For claim: “Hypoallergenic”.

HET-CAM

• Objective: To assess changes in the eye followed by the application of a substance to the surface of the eye.
• Planning: Duration of the study: 10 days. Report: 3 weeks.
• Methodology: Observation of the adverse changes ocurred in screening tests performed in vitro in the chorioallatonic membrane of the egg after exposure to the test substance.
• Procedure: Preparation and incubation of eggs.
  The internal membranes are extracted to reveal the chorioallatonic membrane and on the tenth day of incubation.
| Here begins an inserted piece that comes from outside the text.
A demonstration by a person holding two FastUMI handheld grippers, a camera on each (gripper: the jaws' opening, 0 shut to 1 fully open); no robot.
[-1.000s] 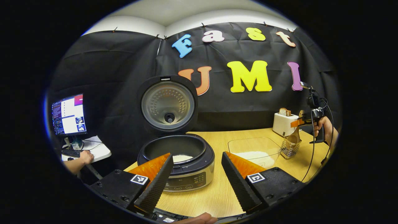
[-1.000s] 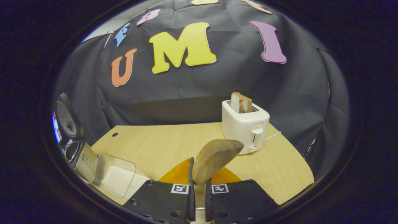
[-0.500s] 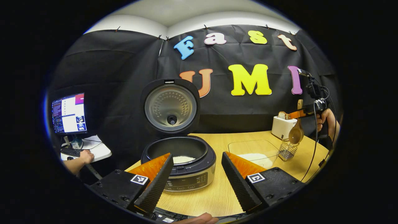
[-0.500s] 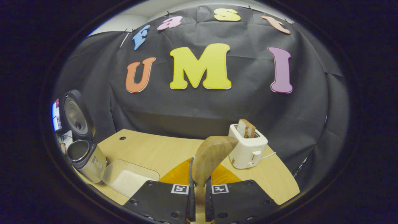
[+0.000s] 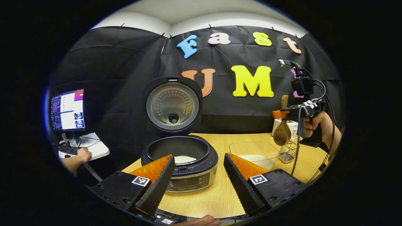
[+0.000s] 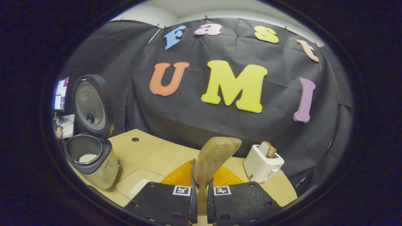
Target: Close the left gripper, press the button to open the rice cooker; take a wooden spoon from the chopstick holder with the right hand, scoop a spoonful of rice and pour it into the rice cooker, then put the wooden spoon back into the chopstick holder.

The test substances are added and left in contact for 5 minutes.
  Examination of the membrane to assess the vascular damage.
  Scaling of the irritation according to it seriousness and speed at which the damage occurs.

MICROBIOLOGICAL ANALYSIS

• Objective: To ensure the marketed product is free of the named/cited microorganisms which could affect the quality of the product and the health of the consumers.
• Planning: Delivery time: 2 weeks.
• Methodology: Total viable count and detection of pathogens.
• Procedure: Count and detection of aerobic mesophilic bacteria, moulds and yeasts and Candida albicans, Escherichia coli, Staphylococcus aureus and Pseudomonas aeruginosa.

CHALLENGE TEST

• Objective: To determine the efficacy of the preservative system of a cosmetic product.
• Planning: The cosmetics are analysed on: Day 0, 7, 14 and 28.
• Methodology: The cosmetic is faced with cultures of 5 pathogens, and the reduction caused to bacterial and fungal populations is assessed over the course of 1 month. Analysis carried out according to ISO 11930.
• Procedure: Inoculate of the microorganisms to the cosmetic product. Follow up after 0 hours, 7, 14, 21 and 28 days. Check the inoculated microorganisms have decreased its population over the process follow-up.

STABILITY

• Short-term stability study: the evaluation of a cosmetic product under conditions of heat stress over three months. Predicts the theoretical product life.

COMPATIBILITY

• Compatibility test must be carried out on the final product and container, as a complement to the stability test, to detect interactions between the container and the product that could change the nature of the the product or compromise the safety of the product.

HYDRATION EFFICACY

• Verification of the degree and duration of hydration from a cosmetic product.
• Measurement of hydration using a Corneometer.
• Includes subjective evaluation by consumers.

FIRMING EFFICACY

• Verification of the firming efficacy (tensor and toning effect).
• Measurement of the tensor or toning effect using a Cutometer (elasticity).
• Includes subjective evaluation by consumers.

ANTI-AGEING EFFICACY

• Verification of the anti-ageing efficacy: tensor effect, hydration, reduction of wrinkles.
• Measurement of elasticity using a Cutometer, of hydration effect using a Corneometer and confirmation of wrinkle reduction using high-definition photographs.
• Includes subjective evaluation by consumers.

SEBUM REGULATOR

• Verification of the regulation of sebum secretion
• Measurement of sebum secretion using a Sebumeter, and of sebaceous glands using MSA pro / Sebutape.
• Includes subjective evaluation by consumers.

ANTI-DARK CIRCLE EFFICACY

• Verification of the reduction in dark circles.
• Visual clinical evaluation by the investigator and visual analogue scales by the volunteer.
• Includes subjective evaluation by consumers.

ASTRINGENT EFFICACY

• Verification of the reduction in dilated pores.
• Visual clinical evaluation by the investigator and visual analogue scales by the volunteer.
• Includes subjective evaluation by consumers.

DERMO-PROTECTOR EFFICACY

• Verification of facial skin protection.
• Evaluation through measurements of barrier function by TEWL (transepidermal water loss), degree of hydration (Corneometer), cutaneous pH, and evaluation of reddening and of skin softness through visual assessment by the investigator.